▶ _Task_
Below are some entries; reproduce them exactly and leave every picture out.

▶ _Source material_

■ ■ ■ ■

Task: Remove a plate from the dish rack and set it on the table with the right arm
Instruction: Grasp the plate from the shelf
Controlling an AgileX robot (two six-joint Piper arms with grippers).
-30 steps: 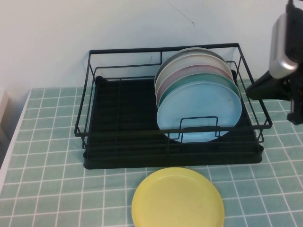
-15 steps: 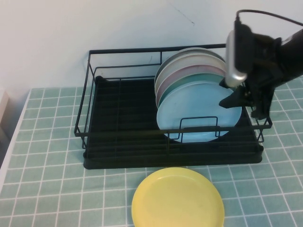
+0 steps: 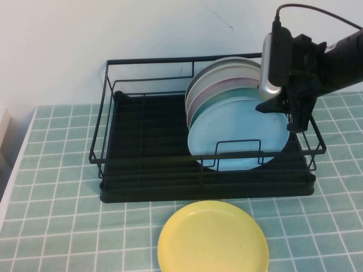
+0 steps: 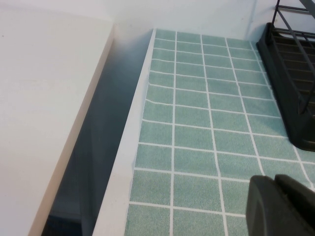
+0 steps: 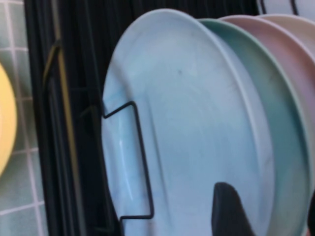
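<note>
High view | right tool (image 3: 283,110) has moved in over the blue plate (image 3: 235,133), open, holding nothing | grab comes next | left tool (image 4: 280,206) parked low by the tabletop (image 4: 197,128), cannot tell

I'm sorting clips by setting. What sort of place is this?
Probably a mock kitchen counter: a tiled table holds a dish rack of upright plates, the blue plate in front. The right gripper hovers at that plate's upper right edge; the left gripper hangs over tiles left of the rack.
</note>
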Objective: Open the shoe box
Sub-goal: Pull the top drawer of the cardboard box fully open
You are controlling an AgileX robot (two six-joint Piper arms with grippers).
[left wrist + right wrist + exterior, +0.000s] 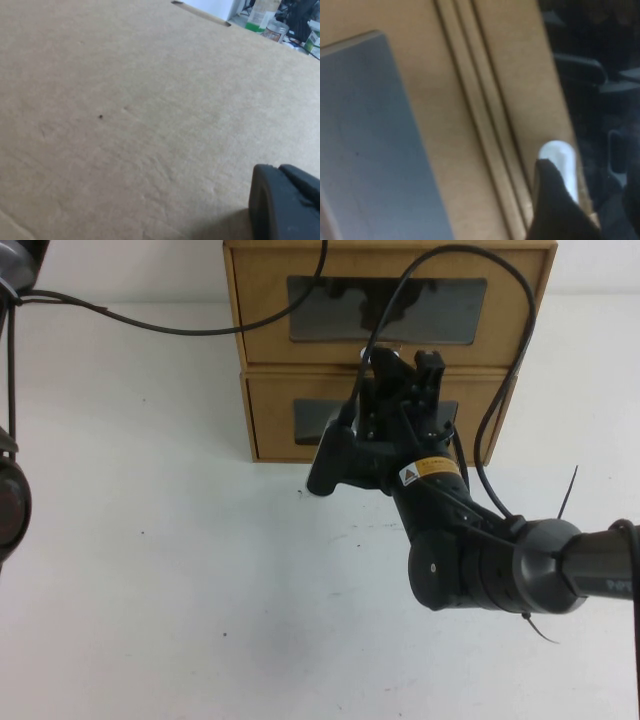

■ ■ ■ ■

▶ _Exercise answer_
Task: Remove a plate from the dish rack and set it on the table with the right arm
Instruction: Grasp the plate from the shelf
Controlling an AgileX robot (two six-joint Piper arms with grippers).
-30 steps: 
-15 steps: 
+0 steps: 
+0 steps: 
+0 steps: 
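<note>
High view | right tool (image 3: 283,110) has moved in over the blue plate (image 3: 235,133), open, holding nothing | grab comes next | left tool (image 4: 280,206) parked low by the tabletop (image 4: 197,128), cannot tell

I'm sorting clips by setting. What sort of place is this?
Probably a mock kitchen counter: a tiled table holds a dish rack of upright plates, the blue plate in front. The right gripper hovers at that plate's upper right edge; the left gripper hangs over tiles left of the rack.
</note>
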Objective: Open the shoe box
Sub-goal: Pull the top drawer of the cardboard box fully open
You are controlling an AgileX robot (two six-joint Piper arms with grippers).
[left wrist + right wrist + exterior, +0.000s] 

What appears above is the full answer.